We took the Maserati out into the rainy neon streets. Gotanda's driving was precise and smooth as ever, but the car now made me nervous. The deep soundproofed ride cut a channel through the clamor that rose all around us.

«Where to?» Gotanda asked. «All I care is that it's some­where quiet where we can talk and get decent food without running into the Rolex crowd.» he said. He looked my way, but I said nothing. For thirty minutes we drove around, my eyes focused on the buildings we were passing.

«I can't think of any place,» Gotanda tried again. «How about you? Any ideas?»

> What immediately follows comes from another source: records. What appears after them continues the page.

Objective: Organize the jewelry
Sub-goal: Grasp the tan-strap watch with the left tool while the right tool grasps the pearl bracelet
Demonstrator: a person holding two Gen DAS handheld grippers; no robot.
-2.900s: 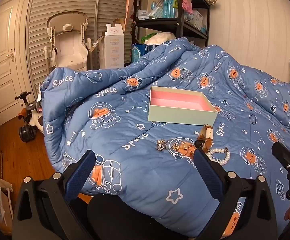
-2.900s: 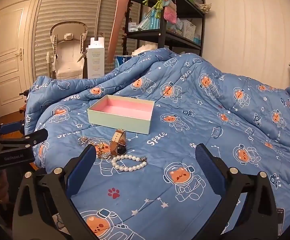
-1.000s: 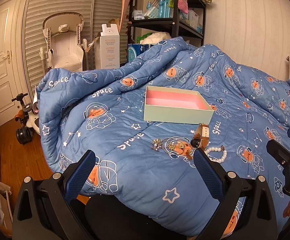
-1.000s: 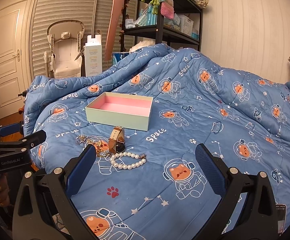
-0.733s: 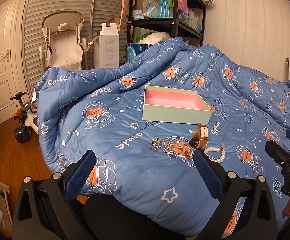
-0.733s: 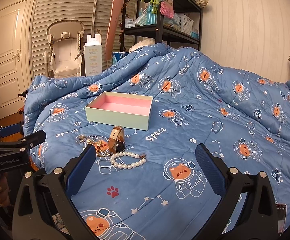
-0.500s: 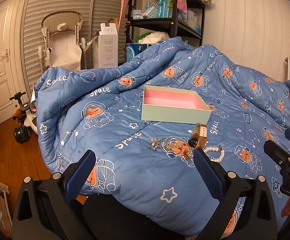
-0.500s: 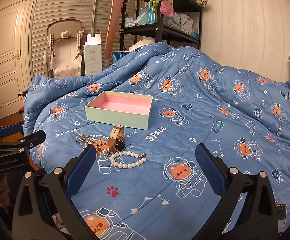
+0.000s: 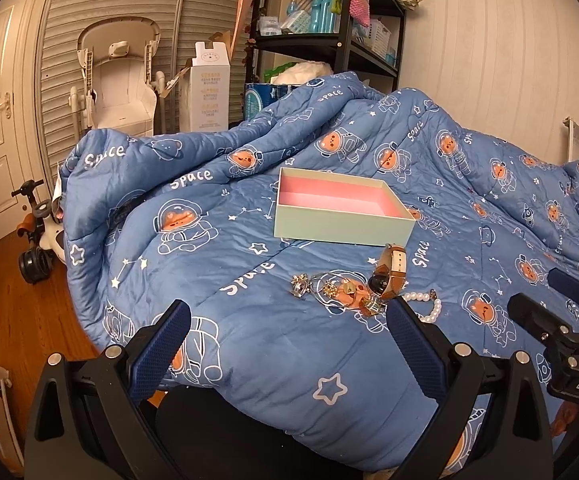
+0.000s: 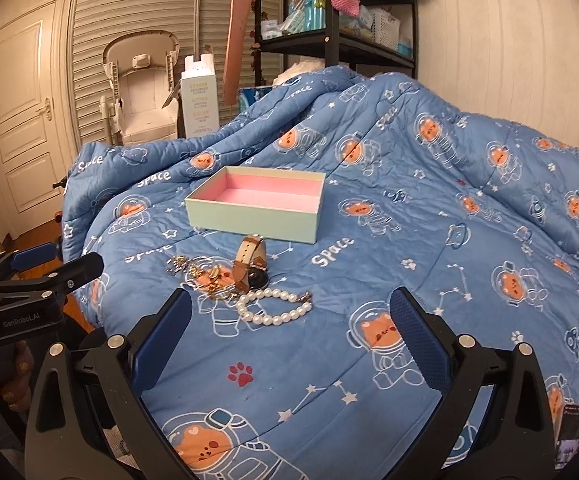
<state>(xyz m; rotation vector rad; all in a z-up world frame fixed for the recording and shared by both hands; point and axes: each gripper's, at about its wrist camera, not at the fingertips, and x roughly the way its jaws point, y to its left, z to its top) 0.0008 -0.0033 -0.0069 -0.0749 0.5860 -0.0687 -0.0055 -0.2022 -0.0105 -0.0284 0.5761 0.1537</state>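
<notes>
A mint green box with a pink inside (image 9: 341, 224) (image 10: 253, 216) lies open and empty on the blue bed quilt (image 9: 217, 264) (image 10: 429, 240). In front of it lie a watch with a tan and white strap (image 9: 389, 276) (image 10: 249, 266), a pearl bracelet (image 9: 425, 306) (image 10: 273, 306) and several small gold and silver pieces (image 9: 329, 290) (image 10: 201, 274). My left gripper (image 9: 285, 344) is open and empty, near the bed's front edge, short of the jewelry. My right gripper (image 10: 289, 332) is open and empty, just short of the pearl bracelet.
A black shelf rack (image 9: 329, 36) (image 10: 329, 40) with bottles and baskets stands behind the bed. A white baby seat (image 9: 117, 80), a tall white carton (image 9: 209, 88) and a door (image 10: 21, 128) are at the back left. A toy scooter (image 9: 37, 240) stands on the wood floor.
Both grippers have crept slightly forward toward the jewelry; the box and jewelry look a little nearer. Nothing on the bed has moved. Both grippers stay open.
</notes>
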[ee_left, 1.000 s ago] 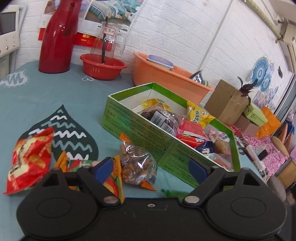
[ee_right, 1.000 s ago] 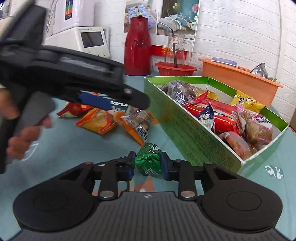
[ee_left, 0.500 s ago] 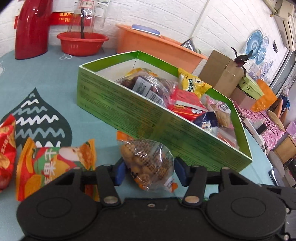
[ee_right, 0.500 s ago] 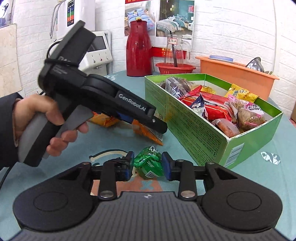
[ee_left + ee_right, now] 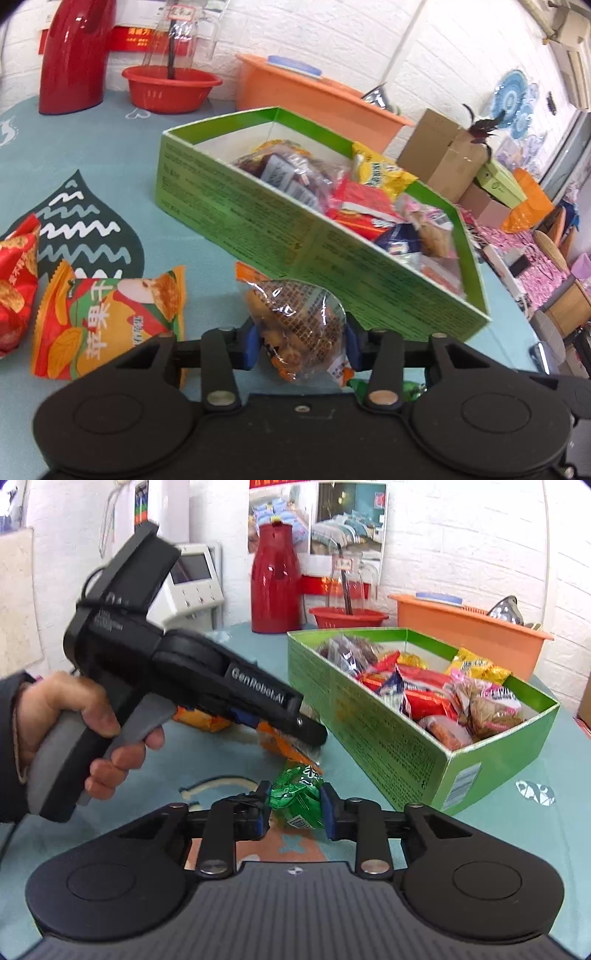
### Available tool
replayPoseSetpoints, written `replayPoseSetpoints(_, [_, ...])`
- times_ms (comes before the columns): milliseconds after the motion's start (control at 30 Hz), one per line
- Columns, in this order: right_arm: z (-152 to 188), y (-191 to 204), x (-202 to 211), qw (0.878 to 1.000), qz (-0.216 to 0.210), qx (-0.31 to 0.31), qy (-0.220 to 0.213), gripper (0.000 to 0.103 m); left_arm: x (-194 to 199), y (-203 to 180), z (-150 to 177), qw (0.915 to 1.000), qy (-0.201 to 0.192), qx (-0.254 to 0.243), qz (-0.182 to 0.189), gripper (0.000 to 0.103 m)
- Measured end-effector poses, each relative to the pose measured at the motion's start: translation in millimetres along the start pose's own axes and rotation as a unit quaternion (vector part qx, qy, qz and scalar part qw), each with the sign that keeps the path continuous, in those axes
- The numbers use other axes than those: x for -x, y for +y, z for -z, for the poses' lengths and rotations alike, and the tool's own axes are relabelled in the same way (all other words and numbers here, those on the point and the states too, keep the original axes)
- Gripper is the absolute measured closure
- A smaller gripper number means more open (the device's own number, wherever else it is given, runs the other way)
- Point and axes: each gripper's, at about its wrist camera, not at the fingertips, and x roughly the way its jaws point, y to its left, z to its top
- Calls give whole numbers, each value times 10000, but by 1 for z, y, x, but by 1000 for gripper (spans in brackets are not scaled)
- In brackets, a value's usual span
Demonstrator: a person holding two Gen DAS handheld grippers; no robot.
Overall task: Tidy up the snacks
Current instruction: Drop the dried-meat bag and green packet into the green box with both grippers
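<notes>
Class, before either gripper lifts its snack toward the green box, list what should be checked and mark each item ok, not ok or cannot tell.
1. Left gripper, jaws just closing, pads on the clear snack bag: ok.
2. Right gripper, jaws just closing, pads on the green candy packet: ok.
3. Green box open on top: ok.
4. Free space in the box at its far end: ok.
5. Grips firm enough to lift: cannot tell.
6. Orange fruit-chip packet clear of the left gripper: ok.

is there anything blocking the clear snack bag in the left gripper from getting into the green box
Only the green box's near wall, which rises right behind the clear snack bag clamped in the left gripper. The bag must go up over that rim. The far end of the box looks less full.
</notes>
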Motion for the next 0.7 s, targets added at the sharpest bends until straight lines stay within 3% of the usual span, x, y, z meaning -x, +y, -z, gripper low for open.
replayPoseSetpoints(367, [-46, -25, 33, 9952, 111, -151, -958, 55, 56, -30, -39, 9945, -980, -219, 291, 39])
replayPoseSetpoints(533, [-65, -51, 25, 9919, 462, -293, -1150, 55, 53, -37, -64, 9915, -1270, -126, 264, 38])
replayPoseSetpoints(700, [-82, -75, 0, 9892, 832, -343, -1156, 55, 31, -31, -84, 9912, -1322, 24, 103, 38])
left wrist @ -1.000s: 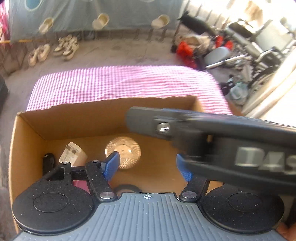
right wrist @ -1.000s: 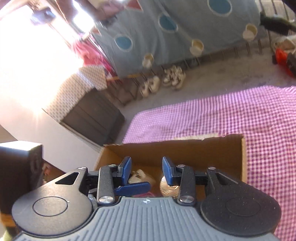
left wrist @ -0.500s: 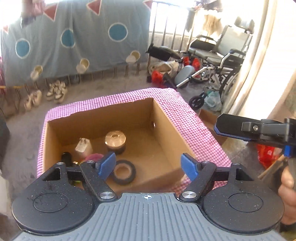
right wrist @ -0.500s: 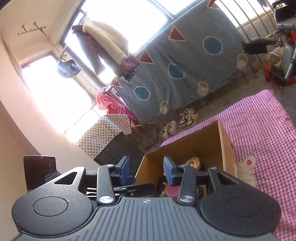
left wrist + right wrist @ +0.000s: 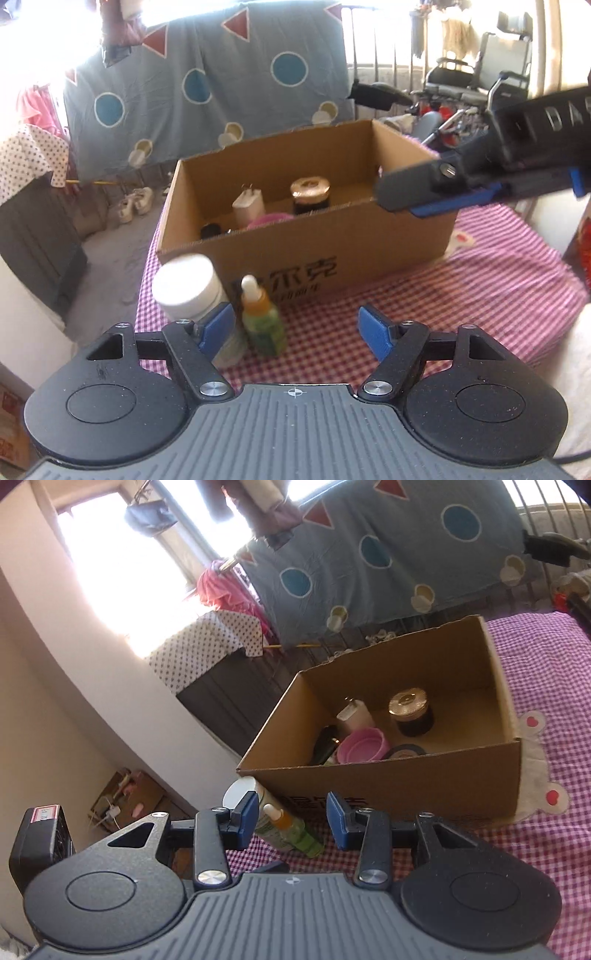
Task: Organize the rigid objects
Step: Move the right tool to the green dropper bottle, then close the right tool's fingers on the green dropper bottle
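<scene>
A cardboard box (image 5: 332,258) (image 5: 406,786) stands on the pink checked tablecloth (image 5: 480,295). Inside are a gold-lidded dark jar (image 5: 309,195) (image 5: 410,712), a white plug adapter (image 5: 248,206), a pink bowl (image 5: 362,749), a tape roll (image 5: 404,752) and a dark item. In front of the box stand a white-capped jar (image 5: 188,291) and a small green dropper bottle (image 5: 260,317) (image 5: 291,829). My left gripper (image 5: 295,328) is open and empty, just before the bottle. My right gripper (image 5: 291,818) is open, its fingers either side of the bottle's line; it also shows in the left wrist view (image 5: 461,184).
A blue patterned cloth (image 5: 207,81) hangs behind. A wheelchair (image 5: 480,81) and clutter stand at the back right. A dark cabinet (image 5: 33,236) stands left of the table. The table's left edge is close to the white jar.
Both grippers have pulled back from above the box to the table's front. The white jar and green bottle have come into view. The right gripper has opened wider.
</scene>
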### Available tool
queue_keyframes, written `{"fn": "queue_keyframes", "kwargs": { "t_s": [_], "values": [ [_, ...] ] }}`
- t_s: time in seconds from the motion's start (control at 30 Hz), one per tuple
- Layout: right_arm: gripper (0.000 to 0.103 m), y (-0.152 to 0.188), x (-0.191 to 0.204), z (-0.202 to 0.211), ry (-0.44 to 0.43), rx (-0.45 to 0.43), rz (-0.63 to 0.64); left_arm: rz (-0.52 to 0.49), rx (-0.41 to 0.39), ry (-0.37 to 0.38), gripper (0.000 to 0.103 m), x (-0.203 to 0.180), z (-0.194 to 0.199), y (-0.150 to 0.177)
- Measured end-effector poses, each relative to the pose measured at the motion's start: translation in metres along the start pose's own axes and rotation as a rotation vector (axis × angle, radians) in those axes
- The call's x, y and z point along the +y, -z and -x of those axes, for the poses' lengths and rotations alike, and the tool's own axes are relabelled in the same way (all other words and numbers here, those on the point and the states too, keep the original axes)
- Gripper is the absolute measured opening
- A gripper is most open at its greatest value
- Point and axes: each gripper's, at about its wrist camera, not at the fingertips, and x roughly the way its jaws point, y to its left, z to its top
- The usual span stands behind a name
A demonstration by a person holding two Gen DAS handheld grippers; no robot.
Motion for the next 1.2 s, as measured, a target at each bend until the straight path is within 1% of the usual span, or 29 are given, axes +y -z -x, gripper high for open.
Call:
{"fn": "queue_keyframes", "kwargs": {
  "t_s": [0.03, 0.1, 0.17, 0.2, 0.27, 0.33, 0.4, 0.57, 0.67, 0.73, 0.9, 1.2],
  "values": [
    [0.043, -0.001, 0.007, -0.008, 0.003, 0.012, 0.026, -0.001, -0.005, -0.011, 0.071, -0.001, -0.004, 0.003],
    [0.043, -0.002, 0.022, -0.024, 0.012, 0.041, 0.084, -0.012, -0.029, -0.057, 0.071, -0.001, -0.01, 0.009],
    [0.043, -0.001, 0.036, -0.038, 0.019, 0.061, 0.144, -0.025, -0.042, -0.094, 0.064, -0.001, -0.019, 0.011],
    [0.043, 0.0, 0.042, -0.044, 0.024, 0.069, 0.173, -0.031, -0.044, -0.111, 0.062, -0.001, -0.024, 0.012],
    [0.043, 0.0, 0.048, -0.058, 0.034, 0.091, 0.209, -0.027, -0.043, -0.123, 0.057, 0.0, -0.028, 0.022],
    [0.043, 0.001, 0.05, -0.07, 0.032, 0.116, 0.231, -0.019, -0.035, -0.12, 0.053, 0.002, -0.033, 0.025],
    [0.043, 0.002, 0.052, -0.083, 0.031, 0.147, 0.244, -0.014, -0.033, -0.122, 0.047, 0.003, -0.039, 0.027],
    [0.038, 0.006, 0.055, -0.1, 0.06, 0.173, 0.285, -0.005, -0.019, -0.119, 0.04, 0.007, -0.052, 0.032],
    [0.036, 0.006, 0.054, -0.105, 0.067, 0.18, 0.293, 0.0, -0.013, -0.116, 0.04, 0.009, -0.06, 0.035],
    [0.032, 0.006, 0.053, -0.108, 0.069, 0.19, 0.292, 0.002, -0.011, -0.117, 0.04, 0.009, -0.065, 0.035],
    [0.02, 0.005, 0.047, -0.109, 0.072, 0.201, 0.273, 0.04, 0.004, -0.103, 0.034, 0.019, -0.074, 0.037],
    [0.017, 0.005, 0.046, -0.096, 0.088, 0.191, 0.265, 0.063, -0.008, -0.093, 0.031, 0.025, -0.068, 0.039]
  ]
}}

«No, me neither.» I really couldn't. I was still only half present.

«Okay, then, why don't we take the opposite approach?» he said brightly.

«The opposite approach?»

«Someplace noisy and crowded. That way we can relax.»

«Okay. Where?»

«Feel like pizza? Let's go to Shakey's.»

«I don't mind. I'm not against pizza. But wouldn't they spot you, going to a place like that?»

Gotanda smiled weakly, like the last glow of a summer sun between the leaves. «When was the last time you saw anyone famous in Shakey's, my friend?»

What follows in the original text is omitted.